In considering the head, both breeds have a moderate stop; the lips cover the jaw and are never loose or pendulous. While there are many similarities in the heads of both breeds, there are also many differences. Eye color, nose shape and size, and ear set, for example, are just some of the differences. Photos by Janet Simer left and Gay Glazbrook right. The eyes of the Weimaraner are light amber, gray or blue-gray, while the eye color on the Vizsla should blend with the color of the coat.

A Weimaraner has a gray nose, but the Vizsla has a self-colored nose with a black nose being a DQ. Many comment on the difference in the size and shape of the nose in the two breeds.
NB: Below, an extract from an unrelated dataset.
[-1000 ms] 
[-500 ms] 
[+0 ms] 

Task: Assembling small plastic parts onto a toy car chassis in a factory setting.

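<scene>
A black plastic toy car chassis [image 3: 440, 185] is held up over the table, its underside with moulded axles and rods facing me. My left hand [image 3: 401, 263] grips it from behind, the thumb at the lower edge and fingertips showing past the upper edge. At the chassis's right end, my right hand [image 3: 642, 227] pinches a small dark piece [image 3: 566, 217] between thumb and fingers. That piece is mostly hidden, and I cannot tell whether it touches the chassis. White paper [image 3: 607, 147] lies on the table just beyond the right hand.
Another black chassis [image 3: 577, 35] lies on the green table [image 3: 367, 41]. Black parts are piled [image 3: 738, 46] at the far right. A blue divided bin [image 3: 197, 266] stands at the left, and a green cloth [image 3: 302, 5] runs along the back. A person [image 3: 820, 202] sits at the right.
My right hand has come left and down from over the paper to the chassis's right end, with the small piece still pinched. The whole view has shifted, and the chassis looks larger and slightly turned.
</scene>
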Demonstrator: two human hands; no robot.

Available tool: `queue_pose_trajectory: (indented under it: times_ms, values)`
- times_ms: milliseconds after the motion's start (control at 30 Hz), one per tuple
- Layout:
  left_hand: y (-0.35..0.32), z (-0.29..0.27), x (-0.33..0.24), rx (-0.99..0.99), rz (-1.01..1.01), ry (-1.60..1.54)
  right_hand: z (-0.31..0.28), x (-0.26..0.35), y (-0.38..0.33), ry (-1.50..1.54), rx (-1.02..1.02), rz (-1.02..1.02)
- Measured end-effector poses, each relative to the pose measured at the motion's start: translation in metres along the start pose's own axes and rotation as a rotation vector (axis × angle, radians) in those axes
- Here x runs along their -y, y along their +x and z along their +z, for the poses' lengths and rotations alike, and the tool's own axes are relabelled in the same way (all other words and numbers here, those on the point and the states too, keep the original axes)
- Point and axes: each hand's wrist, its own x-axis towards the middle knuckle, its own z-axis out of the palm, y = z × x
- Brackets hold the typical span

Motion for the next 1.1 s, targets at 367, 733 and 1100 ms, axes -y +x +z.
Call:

The nose on the Vizsla does not extend past the end of the muzzle. Though not discussed in the standard, the Weimaraner has a large open nose that helps in the scenting of prey. Extreme caution is urged against selecting exhibits with hound characteristics. The teeth in both breeds should meet in a scissors bite. It should be noted that in a Weimaraner, more than four missing teeth is a major fault.

The Weimaraner and the Vizsla should both have moderately long, clean-cut necks with no dewlap. The neck is strong, smooth and muscular. The chest in a Vizsla is moderately broad and reaches to the elbow, whereas the Weimaraner has a well-developed and deep chest the brisket should extend to the elbow. Both have ribs that are well sprung. When discussing the body and tail, there are several important differences between these breeds. The Vizsla has a short back with a nonsloping topline.

He has a firm backline with a slight rise over a short, well-muscled loin and a gently rounded croup. The Weimaraner has a back of moderate length, which is set in a straight line, strong and should be slightly sloping from the withers.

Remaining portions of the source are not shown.